Question Fail2Ban log. Which Wordpress instance is under attack

[CoyoteKG]

Is it possible somehow to tweak Fail2Ban log, to contain also which Wordpress instance was tried to log in, and Fail2Ban blocked it? That can be usefull if on server is hosted more then one Wordpress site.

For example, this morning, last 3 hours I have 208 tries to log in from different IP addresses, but I'm wondered what site is under attack.

At this moment is like this


Now I will analyze access logs manually, but it would be much easier to have also site name included in this log.

Or at least here

This report we receiving on mail, should contain access log path, or site name, and which jail banned this IP. It is much useful then "3 attempts against default".

Did someone tried to set this, and how?

 

[gbotica]

Hi,
The jail that was triggered is included, in your case it is 'default' -- that's the jail name.

I totally agree that log path or site domain would be helpful too.

 

[danami]

Unfortunately this isn't possible. fail2ban is scanning the sites access log and knows nothing about which host the log is under (host information isn't included in the log line)

Update:

Here is a one-liner so you can search for the IP address from the command line. This will tell you the site that was getting attacked:

zgrep ipaddress /var/www/vhosts/system/*/logs/*access*log*

 

[gbotica]

Unfortunately this isn't possible. fail2ban is scanning the sites access log and knows nothing about which host the log is under (host information isn't included in the log line)

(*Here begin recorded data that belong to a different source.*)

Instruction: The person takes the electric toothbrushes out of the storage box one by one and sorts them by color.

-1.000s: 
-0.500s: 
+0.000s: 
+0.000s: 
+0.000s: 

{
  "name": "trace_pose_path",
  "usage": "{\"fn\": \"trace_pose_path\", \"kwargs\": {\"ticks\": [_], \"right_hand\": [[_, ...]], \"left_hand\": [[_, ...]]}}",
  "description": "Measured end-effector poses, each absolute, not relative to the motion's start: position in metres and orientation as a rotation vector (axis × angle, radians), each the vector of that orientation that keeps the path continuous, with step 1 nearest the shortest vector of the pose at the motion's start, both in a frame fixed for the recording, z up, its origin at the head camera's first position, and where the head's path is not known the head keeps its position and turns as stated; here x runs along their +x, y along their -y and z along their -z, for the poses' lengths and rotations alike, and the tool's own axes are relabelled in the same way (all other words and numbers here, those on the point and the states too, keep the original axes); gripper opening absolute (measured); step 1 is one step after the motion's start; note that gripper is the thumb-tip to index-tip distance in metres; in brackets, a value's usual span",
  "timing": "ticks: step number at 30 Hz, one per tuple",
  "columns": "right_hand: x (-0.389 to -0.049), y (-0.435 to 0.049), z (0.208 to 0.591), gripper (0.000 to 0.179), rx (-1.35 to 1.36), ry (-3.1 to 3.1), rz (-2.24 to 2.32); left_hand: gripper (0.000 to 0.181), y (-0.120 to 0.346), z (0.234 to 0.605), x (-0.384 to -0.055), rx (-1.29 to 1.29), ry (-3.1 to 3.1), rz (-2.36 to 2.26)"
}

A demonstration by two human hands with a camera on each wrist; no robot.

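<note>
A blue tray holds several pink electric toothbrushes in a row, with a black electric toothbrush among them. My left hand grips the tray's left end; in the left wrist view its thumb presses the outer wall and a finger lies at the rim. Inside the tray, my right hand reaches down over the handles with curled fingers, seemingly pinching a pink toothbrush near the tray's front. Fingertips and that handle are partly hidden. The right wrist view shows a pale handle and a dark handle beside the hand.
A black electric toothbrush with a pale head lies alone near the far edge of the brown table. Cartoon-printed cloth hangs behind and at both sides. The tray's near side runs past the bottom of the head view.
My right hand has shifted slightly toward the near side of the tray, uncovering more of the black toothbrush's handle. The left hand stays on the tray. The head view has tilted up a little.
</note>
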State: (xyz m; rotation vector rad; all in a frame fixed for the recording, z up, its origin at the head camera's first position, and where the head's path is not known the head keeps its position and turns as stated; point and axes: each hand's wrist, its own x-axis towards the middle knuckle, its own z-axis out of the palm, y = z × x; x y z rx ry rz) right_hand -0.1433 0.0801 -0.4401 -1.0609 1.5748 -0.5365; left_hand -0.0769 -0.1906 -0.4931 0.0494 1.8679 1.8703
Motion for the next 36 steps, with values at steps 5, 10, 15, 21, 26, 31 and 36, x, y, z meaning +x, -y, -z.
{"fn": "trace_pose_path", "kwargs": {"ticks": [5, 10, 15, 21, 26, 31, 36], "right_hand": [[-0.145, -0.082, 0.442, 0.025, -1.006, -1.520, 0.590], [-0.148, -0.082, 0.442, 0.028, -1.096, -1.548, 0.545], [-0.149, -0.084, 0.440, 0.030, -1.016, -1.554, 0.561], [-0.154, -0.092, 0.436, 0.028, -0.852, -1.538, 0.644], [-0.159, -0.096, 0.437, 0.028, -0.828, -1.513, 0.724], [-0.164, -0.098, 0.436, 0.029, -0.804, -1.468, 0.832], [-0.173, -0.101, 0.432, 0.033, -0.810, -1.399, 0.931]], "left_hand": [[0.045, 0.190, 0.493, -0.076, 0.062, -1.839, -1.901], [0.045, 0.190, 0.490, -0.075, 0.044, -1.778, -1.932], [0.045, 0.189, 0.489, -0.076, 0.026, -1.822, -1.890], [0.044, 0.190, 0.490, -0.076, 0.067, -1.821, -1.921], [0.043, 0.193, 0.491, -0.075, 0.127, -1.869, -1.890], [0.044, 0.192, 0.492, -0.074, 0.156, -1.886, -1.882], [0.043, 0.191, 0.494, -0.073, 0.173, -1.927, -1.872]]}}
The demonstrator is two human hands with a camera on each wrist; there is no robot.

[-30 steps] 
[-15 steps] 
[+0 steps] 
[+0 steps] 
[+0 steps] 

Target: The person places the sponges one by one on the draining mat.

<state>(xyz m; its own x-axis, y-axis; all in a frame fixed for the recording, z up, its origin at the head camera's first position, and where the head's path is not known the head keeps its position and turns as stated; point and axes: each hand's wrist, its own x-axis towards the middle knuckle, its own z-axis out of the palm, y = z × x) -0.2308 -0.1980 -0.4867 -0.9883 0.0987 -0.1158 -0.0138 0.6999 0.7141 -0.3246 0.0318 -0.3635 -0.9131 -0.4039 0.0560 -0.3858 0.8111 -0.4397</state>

I assumed so ... but presumably the log path might be obtainable?

 

[danami]

> I assumed so ... but presumably the log path might be obtainable?
Not unless you change the log format which isn't advisable as all the statistics programs and other regex want apache and nginx to use the same standard format. Best to just use the one liner above which will tell you want you want.

 

[gbotica]

Hi,

Thanks for the suggestions, I'll give that a try, though I'll use grep, instead of zgrep because I'm only concerned with the recent log files, and it's also way faster.

Thanks again.

 

[gbotica]

Hi,

I've edited the actionban in /etc/fail2ban/action.d/sendmail.conf to:

actionban = printf %%b "Subject: [Fail2Ban] <name>: banned <ip> from `uname -n`
            Date: `LC_ALL=C date +"%%a, %%d %%h %%Y %%T %%z"`
            From: <sendername> <<sender>>
            To: <dest>\n
            Hi,\n
            The IP <ip> has just been banned by Fail2Ban after
            <failures> attempts against <name>.\n
	    Logs:\n `grep <ip> /var/www/vhosts/system/*/logs/*access*log`
            Regards,\n
            Fail2Ban" | /usr/sbin/sendmail -f <sender> <dest>

... but the grep doesn't work. Any ideas why?

 

[gbotica]

I've edited the new line to:

Logs:\n `grep -l <ip> /var/www/vhosts/system/*/logs/*access*log`

In case the double-quotes in the grep output were messing things up, still doesn't work though, I just get "Logs: "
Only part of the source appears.